▶ TASK BRIEF
Extract each line of the material that follows exactly and omit its pictures.

▶ INPUT DATA
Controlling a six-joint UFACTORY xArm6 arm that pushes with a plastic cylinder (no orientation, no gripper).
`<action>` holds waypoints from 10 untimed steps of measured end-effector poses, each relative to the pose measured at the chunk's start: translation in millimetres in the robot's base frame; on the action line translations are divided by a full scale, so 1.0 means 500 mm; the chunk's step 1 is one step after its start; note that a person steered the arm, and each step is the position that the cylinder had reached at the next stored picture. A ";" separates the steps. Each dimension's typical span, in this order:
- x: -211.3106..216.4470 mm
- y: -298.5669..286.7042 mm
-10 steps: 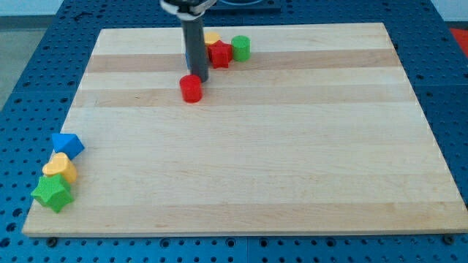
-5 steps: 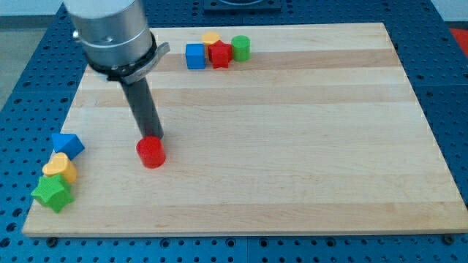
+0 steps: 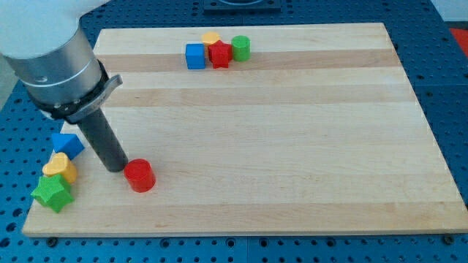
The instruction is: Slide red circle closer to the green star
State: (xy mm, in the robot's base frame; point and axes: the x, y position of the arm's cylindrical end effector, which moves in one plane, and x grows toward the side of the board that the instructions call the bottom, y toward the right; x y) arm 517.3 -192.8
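The red circle [image 3: 139, 175] lies on the wooden board [image 3: 292, 146] near the lower left. The green star [image 3: 51, 193] sits at the board's lower left corner, well to the left of the red circle. My tip [image 3: 117, 168] is down on the board just left of the red circle, close to it or touching it, between it and the green star. The rod leans up and to the left from the tip.
A yellow heart [image 3: 60, 169] and a blue block [image 3: 67, 145] sit just above the green star. At the view's top stand a blue cube [image 3: 194, 56], a red star [image 3: 219, 53], a yellow block [image 3: 211, 38] and a green cylinder [image 3: 240, 48].
The red circle has slid from the upper middle down and left toward the lower left corner. My tip has moved from above the circle to its left side.
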 end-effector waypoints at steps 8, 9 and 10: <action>0.055 0.180; 0.066 0.206; 0.082 0.201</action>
State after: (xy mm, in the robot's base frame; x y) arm 558.1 -92.6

▶ YOUR RESPONSE
Controlling a six-joint UFACTORY xArm6 arm that pushes with a plastic cylinder (no orientation, no gripper).
`<action>` holds waypoints from 10 untimed steps of measured end-effector poses, each relative to the pose measured at the chunk's start: translation in millimetres in the robot's base frame; on the action line translations are divided by a full scale, so 1.0 means 500 mm; the chunk's step 1 is one step after its start; note that a person steered the arm, and each step is the position that the cylinder had reached at the next stored picture. A ";" separates the steps. Each dimension's typical span, in this order:
- x: -211.3106..216.4470 mm
- y: -298.5669..286.7042 mm
-10 steps: 
-5 steps: 
+0 steps: 
The instruction is: Slide red circle closer to the green star
State: (xy mm, in the robot's base frame; point and axes: the x, y position of the arm's cylindrical end effector, which moves in one plane, and x grows toward the side of the board that the instructions call the bottom, y toward the right; x y) arm 517.3 -192.8
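The red circle [image 3: 139, 175] lies on the wooden board [image 3: 292, 146] near the lower left. The green star [image 3: 51, 193] sits at the board's lower left corner, well to the left of the red circle. My tip [image 3: 117, 168] is down on the board just left of the red circle, close to it or touching it, between it and the green star. The rod leans up and to the left from the tip.
A yellow heart [image 3: 60, 169] and a blue block [image 3: 67, 145] sit just above the green star. At the view's top stand a blue cube [image 3: 194, 56], a red star [image 3: 219, 53], a yellow block [image 3: 211, 38] and a green cylinder [image 3: 240, 48].
The red circle has slid from the upper middle down and left toward the lower left corner. My tip has moved from above the circle to its left side.
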 end-effector waypoints at steps 8, 9 and 10: <action>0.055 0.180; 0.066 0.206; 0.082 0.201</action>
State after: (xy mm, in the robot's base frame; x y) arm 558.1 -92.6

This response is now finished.